Profilers and The Perils of Micro-Optimization

Wednesday 9 November, 2005, 07:35 AM

Someone recently asked:

"If you wanted to judge the best way to do something, for example code inside of a class, in otherwords benchmarking it, how could you do that?"

Earlier today I wrote a reply to this question on the Dotnet-CX mailing list. A couple of people have suggested I put this up on my blog to get it out to a wider audience. So here's a slightly edited version of what I wrote.

What's Best?

The single most important thing to bear in mind for this kind of exercise is:

It all depends on the context.

The "best" way to do something is whatever best meets your requirements in your particular scenario. This may look completely different from the best way of doing exactly the same thing in some other scenario, where your priorities and constraints may be different.

The author of the original post went on to ask:

"I'd like to take speed into account.. but would it also be possible to measure such things as how much memory footprint is taken by all methods & members of a specific Class Call?"

Nine times out of ten, if you these criteria for direction, you will almost certainly not end up with "the best way to do something". You'll end up with the way of doing something that gives a good balance of speed and memory footprint. But it might be a buggy unmaintainable mess.

If the code in question wasn't performance critical, but was production code serving some useful purpose in an application with a medium-to-long anticipate lifetime, then Congratulations! You just wrote the worst possible code - the very opposite of the stated requirement.

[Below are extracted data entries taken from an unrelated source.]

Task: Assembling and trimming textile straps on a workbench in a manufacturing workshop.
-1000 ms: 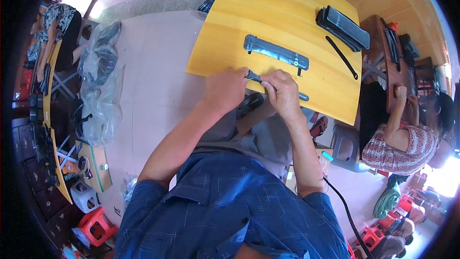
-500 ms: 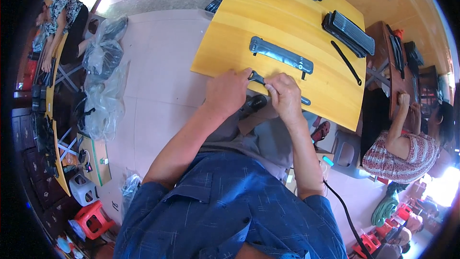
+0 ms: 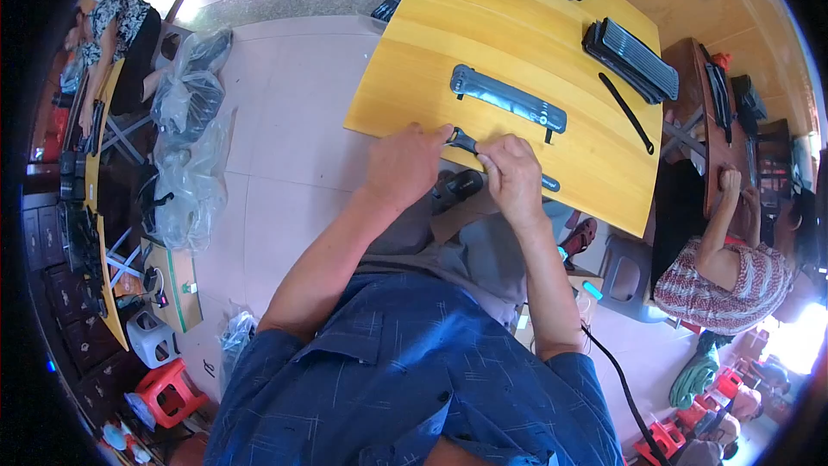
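Gripping dark strap (image 3: 464,141) | left fingers (image 3: 439,135): closed on it | right fingers (image 3: 492,155): pinching it farther right

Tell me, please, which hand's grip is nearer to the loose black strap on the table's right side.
Right. The right grip is to the left of the loose black strap and lower in the picture; the left grip is farther left.
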`<state>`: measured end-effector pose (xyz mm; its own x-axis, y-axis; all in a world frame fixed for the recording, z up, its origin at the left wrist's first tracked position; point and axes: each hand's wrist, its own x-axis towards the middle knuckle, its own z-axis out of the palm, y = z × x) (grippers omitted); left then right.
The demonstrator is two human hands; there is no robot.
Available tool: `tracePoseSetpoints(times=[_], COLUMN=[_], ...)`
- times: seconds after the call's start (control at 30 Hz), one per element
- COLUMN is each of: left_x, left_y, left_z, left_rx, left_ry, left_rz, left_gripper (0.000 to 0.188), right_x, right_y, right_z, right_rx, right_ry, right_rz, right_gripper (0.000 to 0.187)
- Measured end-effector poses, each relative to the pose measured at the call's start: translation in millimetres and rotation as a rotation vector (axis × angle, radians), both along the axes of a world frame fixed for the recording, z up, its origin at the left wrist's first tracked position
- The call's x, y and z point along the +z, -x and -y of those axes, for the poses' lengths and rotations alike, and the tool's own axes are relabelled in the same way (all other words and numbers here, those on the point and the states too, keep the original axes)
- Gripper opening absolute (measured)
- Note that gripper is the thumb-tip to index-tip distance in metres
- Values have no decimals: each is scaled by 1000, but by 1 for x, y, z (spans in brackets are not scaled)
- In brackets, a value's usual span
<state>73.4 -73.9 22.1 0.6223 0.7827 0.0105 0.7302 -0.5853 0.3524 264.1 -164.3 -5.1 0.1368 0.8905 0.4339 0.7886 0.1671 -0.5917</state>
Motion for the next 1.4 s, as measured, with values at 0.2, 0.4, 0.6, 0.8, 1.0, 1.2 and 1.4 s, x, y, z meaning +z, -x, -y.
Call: tracePoseSetpoints(times=[0.2, 0.4, 0.6, 0.8, 1.0, 1.2, 1.4], left_x=[-7, -5, -4, -10, 3, 1, 6], left_y=[5, 8, 9, 10, 6, 12, 29], left_z=[-3, -2, -8, -14, -23, -20, -13], left_rx=[-10, -40, -122, -131, -171, -115, 13], left_ry=[-84, -66, -97, -125, -31, -8, 479], left_rz=[29, 38, 15, 27, -43, -50, 530], left_gripper=[30, 30, 28, 24, 26, 16, 43], right_x=[3, 14, 17, 8, 5, 8, 28], right_y=[-2, 2, 16, 22, 22, 21, 27], right_z=[-2, -8, -30, -35, -39, -41, -19], right_rx=[24, 26, 27, 35, 23, -31, -41], right_ry=[-6, 63, 104, 72, -48, 19, 133], right_rz=[11, 32, 38, 107, 101, 53, -295], right_gripper=[11, 8, 13, 13, 9, 8, 8])
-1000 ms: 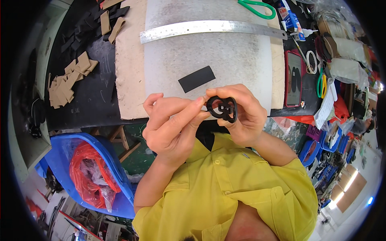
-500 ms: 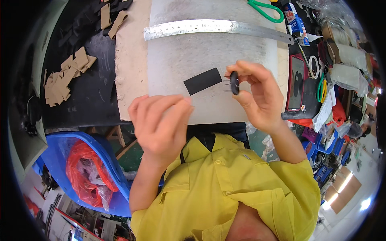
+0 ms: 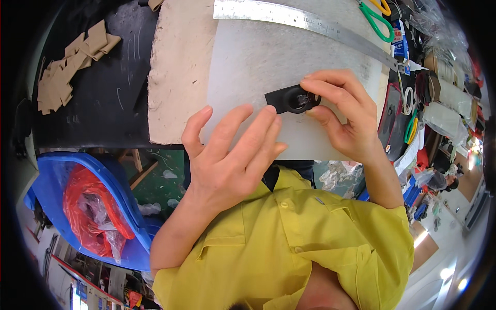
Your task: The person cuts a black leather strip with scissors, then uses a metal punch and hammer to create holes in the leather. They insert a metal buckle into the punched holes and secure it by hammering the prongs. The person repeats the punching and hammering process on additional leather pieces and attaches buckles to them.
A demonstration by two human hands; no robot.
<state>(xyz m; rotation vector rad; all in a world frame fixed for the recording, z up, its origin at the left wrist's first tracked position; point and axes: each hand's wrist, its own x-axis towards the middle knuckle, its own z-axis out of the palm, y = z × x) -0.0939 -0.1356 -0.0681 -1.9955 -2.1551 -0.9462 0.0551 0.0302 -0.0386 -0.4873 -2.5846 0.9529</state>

What's worse is people often take the lessons they think they've learned from such an exercise and compile them into a list of small scale "best practices" and proceed to apply these everywhere. This is a Bad Thing because it ignores the all important context. Just because a practice appeared to work well for some specific definition of "well" in some specific scenario doesn't mean you should blindly apply that practice everywhere.

Best != Fastest

In an awful lot of applications, the majority of the code is not performance critical. Speed is therefore often the last thing you should be optimizing for.

You will almost certainly want to put "Works correctly" higher up your list, and I'd also go for "Easily understood by others", "Well-chosen symbol names", "Minimal duplication", "Minimal dependencies on and from other code", "Intelligently chosen and well-formatted comments", as a few examples likely to be more important than any of the things in the original list above when aiming for the best possible code. (That's not an exhaustive list by the way - just a few random examples of non-performance-related goodness.)

Sometimes Speed Matters

Of course there will be the one in ten cases where the code is performance critical... (Well, probably not exactly one in ten. Pick your favourite moderately small fraction.)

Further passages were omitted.